The Makers Of Hollow Knight Are Fine With Players Missing Things

The Makers Of Hollow Knight Are Fine With Players Missing Things

One of the best things about Hollow Knight is how often it makes you feel like you’ve uncovered a secret. There was a huge chamber hidden behind that breakable wall, and you just happened to stumble on it. What other secrets might you have missed?

This week on Kotaku Spltscreen, I talked with Team Cherry’s Ari Gibson and William Pellen about how they came up with the idea for Hollow Knight, how they fleshed out the game, who did the voices for all of the monsters, and which maniac came up with Millibelle the banker.

Also this week, Jason and I talked about God of War’s New Game+, the new side-scroller The Messenger, Dragon Quest XI, and of course, that fancy schmancy new Cyberpunk 2077 gameplay demo that CD Projekt Red finally made available to the public.

Listen to the full episode below, or download an MP3 here. The interview starts at around 45:00.

Among other topics, we discussed the notion of video game secrets, and how Gibson and Pellen learned never to underestimate the internet’s capacity to collectively work things out. Below is a lightly edited transcript of that conversation:

Kirk Hamilton: There’s so much in this game that’s very easy to miss. We’ve talked with a lot of game designers over the years about how you reconcile wanting people to see everything and knowing that you can’t just make them see everything without ruining some of that mystery, some of that surprise. How did you approach that balancing act as you were making the game, knowing that there are some secrets that some people—a lot of people, maybe—will just never see?

Ari Gibson: We didn’t stress too much about it. It’s probably obvious from the game, but we didn’t build something [where] we expect people to see everything as they go through. As we’re making content, all we think is that someone will probably see this stuff. And if people come upon it and uncover something new, and feel like maybe this is something that not everyone has discovered, that makes it more special for that person.

That makes the experience a lot more impactful than feeling like, oh, I found this thing, but everyone’s probably seen this because the director’s hands have nudged me to see it.

William Pellen: [It’s] one of the things that we liked about playing old games like Zelda II or Faxanadu as a kid, especially because games were really new back then obviously, so the rules weren’t set in stone. It’s not like now, where everyone’s super savvy.

It’s the feeling that there could be anything hidden around the corner. There could be any crazy secret or weird creature. In an attempt to replicate that, we just tried to make sure that there was stuff in the world that people had the feeling that if they did find a breakable wall or whatever, or hunt down a secret, there could be anything behind it. It could be, you know, a stinky egg. Or it could be a whole new area with its own boss.

Hamilton: I feel like the Hive is a good example of that. I stumbled on that. I played it after it came to Switch, so after all the DLC was out, and there was more to do there than I think there was initially, when the game came out?
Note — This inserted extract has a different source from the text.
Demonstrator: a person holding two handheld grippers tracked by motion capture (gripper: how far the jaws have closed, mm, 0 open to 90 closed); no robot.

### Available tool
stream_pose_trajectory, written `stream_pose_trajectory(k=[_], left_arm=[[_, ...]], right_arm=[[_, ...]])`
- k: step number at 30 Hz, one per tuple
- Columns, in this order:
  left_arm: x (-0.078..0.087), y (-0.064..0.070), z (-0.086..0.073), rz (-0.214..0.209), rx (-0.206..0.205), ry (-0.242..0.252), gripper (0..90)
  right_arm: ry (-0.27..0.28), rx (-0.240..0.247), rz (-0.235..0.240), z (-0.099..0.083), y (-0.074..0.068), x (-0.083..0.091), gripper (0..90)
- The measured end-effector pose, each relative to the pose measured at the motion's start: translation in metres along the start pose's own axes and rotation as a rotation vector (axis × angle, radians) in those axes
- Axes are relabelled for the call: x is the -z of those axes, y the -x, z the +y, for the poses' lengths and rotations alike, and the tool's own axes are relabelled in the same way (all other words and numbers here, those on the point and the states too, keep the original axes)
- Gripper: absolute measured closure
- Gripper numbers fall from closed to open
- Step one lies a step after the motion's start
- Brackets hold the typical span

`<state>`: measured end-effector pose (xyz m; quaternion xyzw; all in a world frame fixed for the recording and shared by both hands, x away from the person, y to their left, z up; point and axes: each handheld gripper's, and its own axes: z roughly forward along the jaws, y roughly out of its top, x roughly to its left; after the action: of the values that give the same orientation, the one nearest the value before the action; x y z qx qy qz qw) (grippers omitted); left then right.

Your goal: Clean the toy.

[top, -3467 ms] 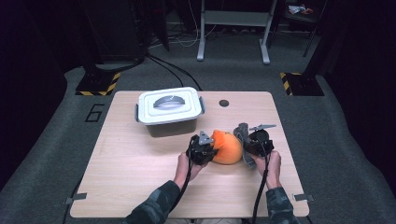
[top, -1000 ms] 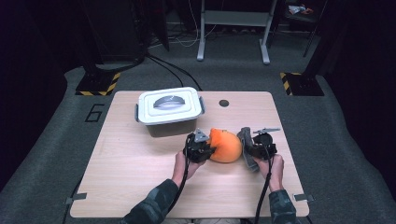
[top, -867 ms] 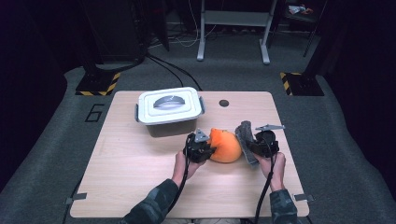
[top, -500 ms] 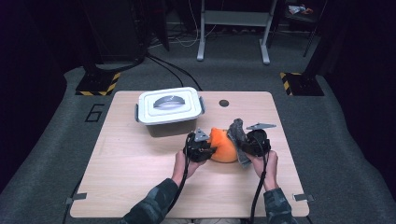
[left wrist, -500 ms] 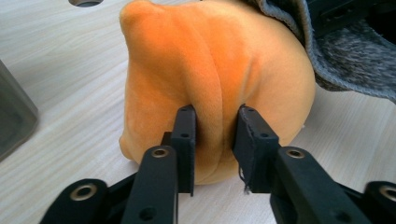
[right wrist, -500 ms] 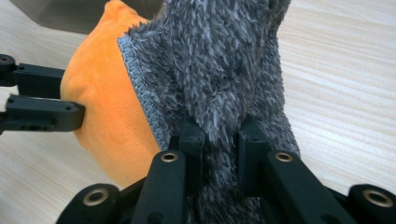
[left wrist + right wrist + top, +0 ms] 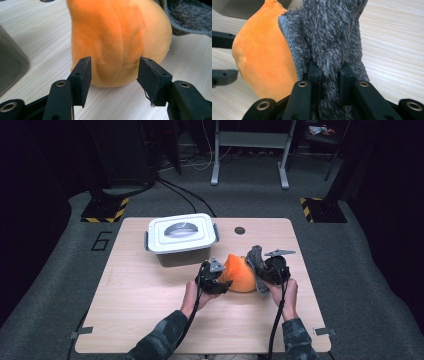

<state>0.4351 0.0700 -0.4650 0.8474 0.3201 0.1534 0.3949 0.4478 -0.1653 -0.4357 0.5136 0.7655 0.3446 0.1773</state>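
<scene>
I see the tabletop (image 7: 150, 320) carrying a lidded white bin (image 7: 181, 239) at the back and, nearer me, the orange plush (image 7: 240, 274) standing upright between my tools. A grey fuzzy cloth (image 7: 332, 37) leans against its right flank, clamped in my right gripper (image 7: 329, 75). My left gripper (image 7: 113, 71) is spread wide, the plush dead ahead between its jaws, untouched, so it's the nearer one to close.

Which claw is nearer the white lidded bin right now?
Left. The left claw sits just in front of the white lidded bin, open at the orange plush. The right claw is beyond the plush, shut on the grey cloth.
</scene>
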Motion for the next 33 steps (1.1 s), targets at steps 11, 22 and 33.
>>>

Pellen: Yeah, we added a boss and a visual overhaul.

Hamilton: A boss that was surprisingly hard for me, actually, I’m not sure why. But that feeling of, I think I blasted through a wall and suddenly realised, oh, there’s this whole other area there. It was definitely cool, but I guess I could see both sides of it.

Did you ever feel like there was a time where you were holding people’s hands too much, and you had to walk that back? You had to step back and say, they’ll find it, or they won’t, and it’ll be ok?

Gibson: I don’t think we ever felt like we were railroading people or anything.

Pellen: It’s easy to underestimate how good people are at finding stuff. I don’t think we overhid or underhid anything. Once you actually had people playing the game, you realise that something that you thought would take a week or two weeks to get found, it’s actually more like an hour. Even before people start datamining it, people smash though everything.

Gibson: We certainly recognise that the Internet is there, and will always display everything that exists.

Pellen: Yeah, and you know, if you want to go online and look up everything you’ve missed or play along, then that’s cool. And at the same time, if you’re keen on just going through blind and muddling through and you manage to stumble on one or two really surprising things, then that’s cool as well.

Hamilton: Yeah, I think I muddled through for 80% of the game, and then there came a point where I just had to start looking stuff up. Are there any secrets in the game that people have not yet found?

Pellen: No, I don’t think so. Because people can datamine.

Gibson: People dug up rooms that were half-finished, that were just disconnected from the game. Everything gets uprooted at the base level. It’s ridiculous. Half of the stuff that people have modded out of the game, we couldn’t even remember it was still in there, ourselves.